Валентин Саввич был большим ценителем и знатоком поэзии, сам писал стихи. Ничего не подозревающий читатель уже немного знаком с отрывками его поэтических упражнений. Дело в том, что в своей литературной работе Пикуль всегда использовал поэтические ремарки, которые удачно вписывались в сюжетную ткань создаваемого произведения. Если же нужные строки не находились, а пикулевская режиссура требовала их присутствия, то он их писал сам. Эти стихотворные вкрапления с диапазоном от озорной частушки до траурного марша рассыпаны по всем томам произведений Валентина Пикуля.
«Русская цензура, — со знанием дела писал Валентин Саввич в миниатюре „Полезнее всего запретить“, — убила писателей гораздо больше, нежели их пало на дуэлях или в сражениях». Эти слова, конечно, написаны под влиянием ощущения особой щепетильности, с которой относилась современная цензура к автору «Нечистой силы».
Но цензуру, как оказалось, с помощью миниатюр можно и обмануть. То, что было непозволительно говорить Пикулю, прорывалось из уст исторических личностей. И пикулевские герои из глубины веков «резали правду-матку» в глаза ныне здравствующим потомкам, живущим на новом витке повторяющейся, как известно, истории.
«Почему это у нас дураки в сенате заседают, а умных людей в тюрьмах содержат?» — вопрошал Бичурин («Железные четки»).
А кто осмелится возражать, если говорит сам император Александр II: «Господа, прежний бюрократический метод управления великим государством, каковым является наша Россия, считайте, закончился. Пора одуматься! Хватит обрастать канцеляриями, от которых прибыли казне не бывает, пора решительно покончить с бесполезным чистописанием под диктовку начальства… Думайте!»

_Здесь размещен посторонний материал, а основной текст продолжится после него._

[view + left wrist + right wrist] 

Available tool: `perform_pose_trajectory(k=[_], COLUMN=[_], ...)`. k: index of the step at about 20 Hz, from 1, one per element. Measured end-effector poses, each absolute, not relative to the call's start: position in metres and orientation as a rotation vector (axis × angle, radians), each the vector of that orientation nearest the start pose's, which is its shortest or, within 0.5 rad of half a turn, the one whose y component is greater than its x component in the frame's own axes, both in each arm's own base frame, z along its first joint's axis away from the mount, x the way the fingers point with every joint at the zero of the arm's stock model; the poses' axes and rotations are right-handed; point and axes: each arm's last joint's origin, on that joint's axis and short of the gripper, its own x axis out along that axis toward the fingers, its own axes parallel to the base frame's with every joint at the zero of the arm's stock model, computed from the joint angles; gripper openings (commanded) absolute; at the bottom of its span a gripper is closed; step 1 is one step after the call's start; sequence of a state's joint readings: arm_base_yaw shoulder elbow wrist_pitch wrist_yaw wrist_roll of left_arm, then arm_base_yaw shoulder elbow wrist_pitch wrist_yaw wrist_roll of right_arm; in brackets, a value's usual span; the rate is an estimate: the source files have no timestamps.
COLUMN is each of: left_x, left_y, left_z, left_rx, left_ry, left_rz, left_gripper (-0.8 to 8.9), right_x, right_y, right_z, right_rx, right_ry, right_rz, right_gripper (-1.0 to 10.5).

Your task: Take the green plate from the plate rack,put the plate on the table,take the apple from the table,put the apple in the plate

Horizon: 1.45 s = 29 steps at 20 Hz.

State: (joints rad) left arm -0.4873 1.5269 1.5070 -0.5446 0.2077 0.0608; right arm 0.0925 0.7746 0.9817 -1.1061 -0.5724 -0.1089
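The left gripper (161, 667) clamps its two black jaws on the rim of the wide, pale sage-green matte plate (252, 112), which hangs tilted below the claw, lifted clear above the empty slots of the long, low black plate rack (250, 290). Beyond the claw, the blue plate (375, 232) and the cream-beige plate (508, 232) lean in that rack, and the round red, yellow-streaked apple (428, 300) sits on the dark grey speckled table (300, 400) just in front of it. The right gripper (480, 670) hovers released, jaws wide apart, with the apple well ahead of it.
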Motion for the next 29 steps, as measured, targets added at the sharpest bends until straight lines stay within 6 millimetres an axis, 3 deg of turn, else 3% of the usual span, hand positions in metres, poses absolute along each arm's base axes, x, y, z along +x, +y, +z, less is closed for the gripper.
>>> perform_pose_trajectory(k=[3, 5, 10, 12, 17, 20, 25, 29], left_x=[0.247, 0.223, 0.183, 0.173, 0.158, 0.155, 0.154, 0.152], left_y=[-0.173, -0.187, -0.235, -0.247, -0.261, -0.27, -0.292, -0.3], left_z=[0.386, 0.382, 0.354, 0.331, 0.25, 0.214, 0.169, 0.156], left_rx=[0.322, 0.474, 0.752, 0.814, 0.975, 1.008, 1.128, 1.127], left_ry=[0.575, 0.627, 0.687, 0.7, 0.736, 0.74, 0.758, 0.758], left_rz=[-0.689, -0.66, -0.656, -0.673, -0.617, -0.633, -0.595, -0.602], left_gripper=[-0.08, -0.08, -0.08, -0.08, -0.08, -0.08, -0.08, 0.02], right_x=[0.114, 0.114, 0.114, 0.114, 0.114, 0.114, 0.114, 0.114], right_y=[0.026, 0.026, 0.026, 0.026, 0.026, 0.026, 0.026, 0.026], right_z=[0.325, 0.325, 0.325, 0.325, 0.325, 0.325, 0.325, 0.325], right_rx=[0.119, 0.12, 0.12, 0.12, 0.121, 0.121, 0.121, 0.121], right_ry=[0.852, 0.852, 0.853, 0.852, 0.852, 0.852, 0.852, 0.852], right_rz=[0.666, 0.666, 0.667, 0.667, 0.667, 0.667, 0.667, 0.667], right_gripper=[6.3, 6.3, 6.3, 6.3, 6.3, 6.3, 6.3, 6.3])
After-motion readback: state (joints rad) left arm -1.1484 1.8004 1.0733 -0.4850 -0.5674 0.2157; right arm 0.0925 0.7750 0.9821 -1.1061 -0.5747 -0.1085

И миниатюра «Человек известных форм», написанная в ночь после чествования Л. Брежнева, прошла без особых осложнений, хотя начиналась довольно криминальным абзацем: «Понятно, когда полководец, признанный народом, предстает перед нами при всех орденах. Зато страшно смотреть на разжиревшего борова, таскающего на себе пудовый иконостас из орденов, „заслуженных“ на тучной ниве общенародного грабительства и рвачества». Ничего страшного — это ведь о Клейгельсе!
Мини-биографии людей, жизнь которых «прожита не как-нибудь, а с большой, хорошо осознанной пользой», которые, как, например, Илья Мамонтов, жертвовали собой для будущего счастья человечества, нашли широкий отклик в сердцах читателей.
К глубокому сожалению, большинство поклонников приобщилось к творчеству Пикуля благодаря модным, нашумевшим историческим романам или произведениям морской тематики.
В общем-то, это очень хорошо. Глубокое сожаление касается только того аспекта, что довольно ограниченный тираж исторических миниатюр оставил в тени этот многоцветный венок литературных шедевров, сплетенный Валентином Пикулем.
Реже, чем на другие произведения, приходят письма с откликами читателей на миниатюры.
Но зато какие!
Один корреспондент, довольно широко ознакомившийся с исторической мозаикой, пишет: «Если бы В. Пикуль не написал ничего, кроме своих миниатюр, то и тогда бы он сыскал себе славу российского О’Генри».
А с каким волнением Валентин Саввич читал письма потомков героев миниатюр, узнавших о деяниях своих предков от доброго, задушевного рассказчика.
Говорят: все поросло быльем, все проходит…
Нет, ничего не проходит бесследно — все остается людям.
Прикоснитесь к миниатюрам Валентина Саввича Пикуля, заставившего заговорить историческую немоту, и вы почувствуете, как обогатится ваш мир.